All lines in the data bearing the string "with" should be identified and copied.

## DATASET EXCERPT

※ ※ ※

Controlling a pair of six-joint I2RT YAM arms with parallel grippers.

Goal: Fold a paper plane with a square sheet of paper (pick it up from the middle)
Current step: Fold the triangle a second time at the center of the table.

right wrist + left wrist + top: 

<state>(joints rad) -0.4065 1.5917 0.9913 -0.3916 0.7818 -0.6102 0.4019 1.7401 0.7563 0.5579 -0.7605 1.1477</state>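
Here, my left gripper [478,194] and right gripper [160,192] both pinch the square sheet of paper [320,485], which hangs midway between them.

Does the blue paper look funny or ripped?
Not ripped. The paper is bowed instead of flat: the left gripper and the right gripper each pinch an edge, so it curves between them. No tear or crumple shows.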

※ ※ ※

## RESULT FOR THIS EXERCISE
Controlling a pair of six-joint I2RT YAM arms with parallel grippers.
Goal: Fold a paper plane with a square sheet of paper (pick it up from the middle)

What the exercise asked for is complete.